Does anyone have any experience with a trust / income splitting.

My wife does not work, I make a not insignificant amount from a personal business as well as having a full time job.

I'd like to split the income so she gets my business income legally or at least a portion of it.

I did some reading and from what I can tell if I setup a limited company and a family trust. Then have the limited company pay dividends to the trust that gets pushed directly down to my wife... this seems legit. 

Takes on the limited company would be much lower than my 46% marginal rate and taxes on dividends for her would be very low since she has no other income.

I'm not sure where I start to get even more info professionally?
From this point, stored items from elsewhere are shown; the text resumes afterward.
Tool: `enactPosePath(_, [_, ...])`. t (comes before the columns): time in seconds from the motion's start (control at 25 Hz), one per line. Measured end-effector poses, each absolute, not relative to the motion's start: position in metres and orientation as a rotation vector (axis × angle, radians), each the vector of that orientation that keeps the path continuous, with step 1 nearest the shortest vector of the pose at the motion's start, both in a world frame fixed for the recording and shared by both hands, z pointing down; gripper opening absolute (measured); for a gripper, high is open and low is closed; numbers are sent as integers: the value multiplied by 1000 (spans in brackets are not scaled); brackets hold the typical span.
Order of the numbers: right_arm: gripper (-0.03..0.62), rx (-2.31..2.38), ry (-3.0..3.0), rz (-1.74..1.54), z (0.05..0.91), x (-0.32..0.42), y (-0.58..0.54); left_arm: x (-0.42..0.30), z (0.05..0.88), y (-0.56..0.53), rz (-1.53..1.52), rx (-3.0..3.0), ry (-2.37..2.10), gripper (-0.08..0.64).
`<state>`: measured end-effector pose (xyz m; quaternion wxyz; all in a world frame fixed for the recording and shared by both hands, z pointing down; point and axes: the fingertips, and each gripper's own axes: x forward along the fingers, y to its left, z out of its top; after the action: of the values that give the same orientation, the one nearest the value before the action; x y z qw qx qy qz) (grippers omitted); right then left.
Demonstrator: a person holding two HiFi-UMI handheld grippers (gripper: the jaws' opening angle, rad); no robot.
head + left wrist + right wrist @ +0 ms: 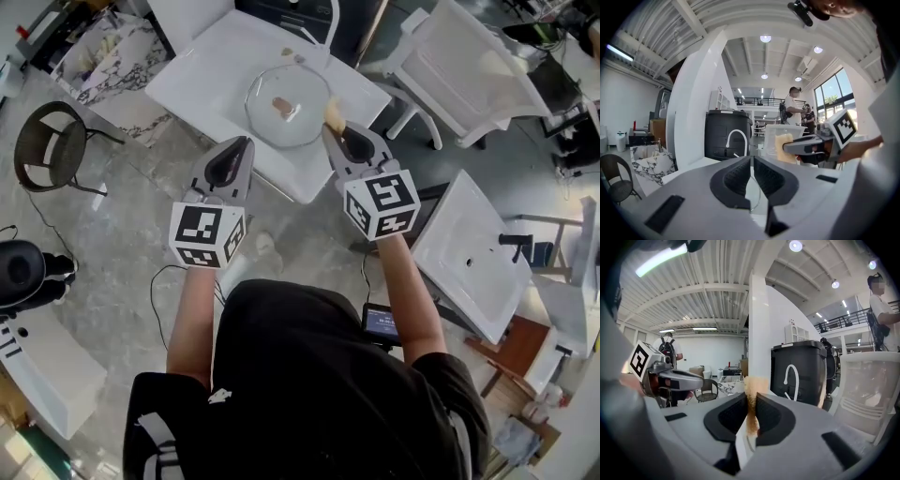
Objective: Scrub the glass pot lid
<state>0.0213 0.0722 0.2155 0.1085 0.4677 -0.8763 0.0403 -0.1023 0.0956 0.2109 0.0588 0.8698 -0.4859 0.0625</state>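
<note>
The round glass pot lid (pixel 286 105) lies flat on the white table (pixel 206 75), with a brownish knob or smear at its middle. My right gripper (pixel 329 127) is shut on a tan sponge (pixel 334 113) at the lid's right rim. In the right gripper view the sponge (pixel 752 399) stands pinched between the pads. My left gripper (pixel 247 142) hangs at the lid's near left edge, shut with nothing in it. In the left gripper view its jaws (pixel 752 161) meet, and the sponge (pixel 783 146) shows at the right.
A black round chair (pixel 49 142) stands on the floor at the left. White moulded chairs (pixel 473 75) and a white basin (pixel 469 253) lie to the right. Behind the table stands a black bin (pixel 727 133). People (pixel 793 108) stand far back.
</note>
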Motion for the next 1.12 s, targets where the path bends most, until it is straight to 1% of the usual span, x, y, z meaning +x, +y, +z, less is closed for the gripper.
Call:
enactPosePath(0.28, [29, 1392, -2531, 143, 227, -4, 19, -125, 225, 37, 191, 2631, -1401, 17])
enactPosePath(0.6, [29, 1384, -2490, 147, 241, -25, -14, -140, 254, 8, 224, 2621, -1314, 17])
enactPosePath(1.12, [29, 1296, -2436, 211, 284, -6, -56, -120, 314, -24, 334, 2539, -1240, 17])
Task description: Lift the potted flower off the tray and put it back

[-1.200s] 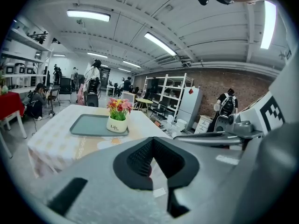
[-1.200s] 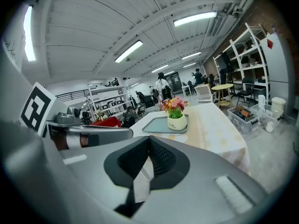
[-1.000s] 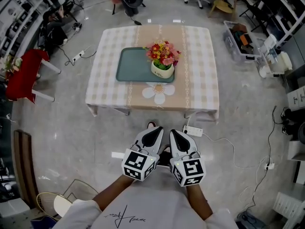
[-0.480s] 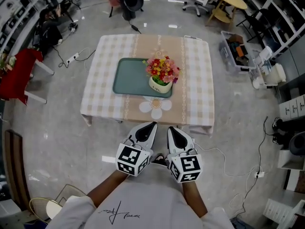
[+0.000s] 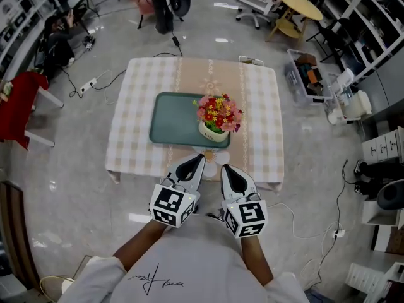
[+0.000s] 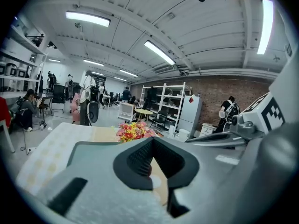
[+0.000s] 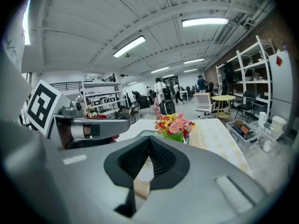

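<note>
A white pot of red, pink and yellow flowers (image 5: 218,118) stands at the right front corner of a teal tray (image 5: 173,120) on the checked table (image 5: 129,131). The same flowers (image 6: 134,131) show ahead in the left gripper view, and in the right gripper view the flowers (image 7: 174,125) stand just beyond the jaws. My left gripper (image 5: 197,161) and right gripper (image 5: 225,170) hover side by side at the table's near edge, short of the pot. Both are shut with nothing between the fingers.
A red chair (image 5: 16,109) stands left of the table. A clear bin (image 5: 303,74) and a round wooden table (image 5: 302,6) are at the right back. Cables and a power strip (image 5: 95,79) lie on the floor. White shelves (image 6: 163,101) and people fill the far room.
Both grippers have travelled forward from over the floor to the table's near edge, staying shut. The table and pot now sit closer in the head view.
</note>
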A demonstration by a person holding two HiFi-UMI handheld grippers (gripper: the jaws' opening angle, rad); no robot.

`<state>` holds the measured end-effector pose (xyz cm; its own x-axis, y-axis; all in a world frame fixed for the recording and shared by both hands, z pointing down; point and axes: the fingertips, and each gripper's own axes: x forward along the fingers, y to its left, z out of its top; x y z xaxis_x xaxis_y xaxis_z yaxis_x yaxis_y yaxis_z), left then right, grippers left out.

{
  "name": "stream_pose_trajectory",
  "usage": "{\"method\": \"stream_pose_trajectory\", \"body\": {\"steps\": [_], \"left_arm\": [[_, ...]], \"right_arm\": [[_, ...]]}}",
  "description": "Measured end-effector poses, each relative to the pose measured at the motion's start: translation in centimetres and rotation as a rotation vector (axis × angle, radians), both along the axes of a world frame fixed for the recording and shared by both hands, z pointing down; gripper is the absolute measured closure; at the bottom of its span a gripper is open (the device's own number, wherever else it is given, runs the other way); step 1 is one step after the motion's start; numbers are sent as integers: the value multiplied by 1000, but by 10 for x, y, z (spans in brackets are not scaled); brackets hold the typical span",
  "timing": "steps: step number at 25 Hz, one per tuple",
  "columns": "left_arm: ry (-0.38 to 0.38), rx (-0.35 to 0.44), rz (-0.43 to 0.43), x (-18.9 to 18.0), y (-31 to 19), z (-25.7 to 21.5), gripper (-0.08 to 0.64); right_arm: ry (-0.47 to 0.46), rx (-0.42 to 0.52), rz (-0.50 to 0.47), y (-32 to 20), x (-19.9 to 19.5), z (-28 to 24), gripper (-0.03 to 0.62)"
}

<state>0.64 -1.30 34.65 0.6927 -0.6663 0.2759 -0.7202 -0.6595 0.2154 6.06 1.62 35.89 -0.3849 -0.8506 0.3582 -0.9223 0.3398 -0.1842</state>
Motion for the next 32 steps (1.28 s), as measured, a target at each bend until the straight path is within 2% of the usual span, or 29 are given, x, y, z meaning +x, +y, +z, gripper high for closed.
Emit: {"method": "stream_pose_trajectory", "body": {"steps": [7,12,18,21,26,32], "left_arm": [[-21,-24,66,-15,-48,11,563],[46,-64,123,-20,-39,15,563],[-5,-56,144,-25,-81,37,563],[-20,-51,137,-27,-85,47,563],[-60,-76,135,-24,-82,71,563],[-46,-98,167,-8,-101,95,563]], "right_arm": [[21,-30,50,-49,-17,6,589],[57,-48,61,-44,-27,25,589],[63,-93,93,-80,-29,46,583],[48,-114,141,-83,-21,60,580],[25,-145,161,-84,-13,83,580],[66,-131,155,-99,-1,97,578]]}}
Do I need a lawyer to set all this up for me, or do I just go see my bank? I have an accountant so I'll ping her, she's not a business accountant though so not sure she is the right person to dot the i's cross the t's either.
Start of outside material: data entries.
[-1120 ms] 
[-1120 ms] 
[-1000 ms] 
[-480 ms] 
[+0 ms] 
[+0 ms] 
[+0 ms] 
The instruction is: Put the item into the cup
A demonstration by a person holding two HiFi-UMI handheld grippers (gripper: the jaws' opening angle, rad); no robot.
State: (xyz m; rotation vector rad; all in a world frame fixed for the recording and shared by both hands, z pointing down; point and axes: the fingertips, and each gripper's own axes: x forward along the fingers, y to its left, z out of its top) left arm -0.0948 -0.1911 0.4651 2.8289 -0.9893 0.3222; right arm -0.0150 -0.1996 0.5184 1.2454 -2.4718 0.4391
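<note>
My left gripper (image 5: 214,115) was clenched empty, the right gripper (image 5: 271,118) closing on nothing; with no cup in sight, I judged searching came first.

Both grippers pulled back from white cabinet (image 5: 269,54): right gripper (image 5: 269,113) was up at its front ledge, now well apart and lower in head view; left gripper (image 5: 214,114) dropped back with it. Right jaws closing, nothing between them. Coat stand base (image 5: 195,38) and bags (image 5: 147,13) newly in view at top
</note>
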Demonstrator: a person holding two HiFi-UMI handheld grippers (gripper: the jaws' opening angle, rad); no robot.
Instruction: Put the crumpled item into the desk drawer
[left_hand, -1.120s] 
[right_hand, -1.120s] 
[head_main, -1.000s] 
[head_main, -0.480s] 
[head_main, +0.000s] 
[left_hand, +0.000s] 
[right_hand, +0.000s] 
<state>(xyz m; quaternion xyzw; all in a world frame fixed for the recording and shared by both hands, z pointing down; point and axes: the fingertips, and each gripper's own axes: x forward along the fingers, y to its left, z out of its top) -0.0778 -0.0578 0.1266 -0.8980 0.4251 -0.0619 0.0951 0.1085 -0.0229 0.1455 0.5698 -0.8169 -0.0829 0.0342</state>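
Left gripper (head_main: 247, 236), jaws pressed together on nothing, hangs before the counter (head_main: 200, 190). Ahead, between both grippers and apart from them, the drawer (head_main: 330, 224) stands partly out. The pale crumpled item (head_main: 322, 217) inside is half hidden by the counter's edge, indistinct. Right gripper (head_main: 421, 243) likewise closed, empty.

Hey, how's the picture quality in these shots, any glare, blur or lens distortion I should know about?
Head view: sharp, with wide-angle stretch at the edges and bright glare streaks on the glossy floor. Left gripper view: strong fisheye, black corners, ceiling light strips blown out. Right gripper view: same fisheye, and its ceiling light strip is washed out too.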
Any information is appreciated, some quick math shows me I could save $10-15k a year in taxes doing this properly if it is feasible.


----------



## Cal (Jun 17, 2009)

IMO it depends upon how much you are trying to shelter. Definitely start w your accountant, I am sure she should be able to provide you with good advice.


----------



## Islenska (May 4, 2011)

Just had our family trust expire, I think they last 21 years.

Basically the holding Company "holds" your accrued incomes and the trust allows you to preferentially dole out money to members of the trust at hopefully their marginal tax rate.

In our case 2 sons received the bulk of the trust money while my wife and I were the higher salary emplyees. We had 4 members of the trust but amounts per person could vary for tax reasons.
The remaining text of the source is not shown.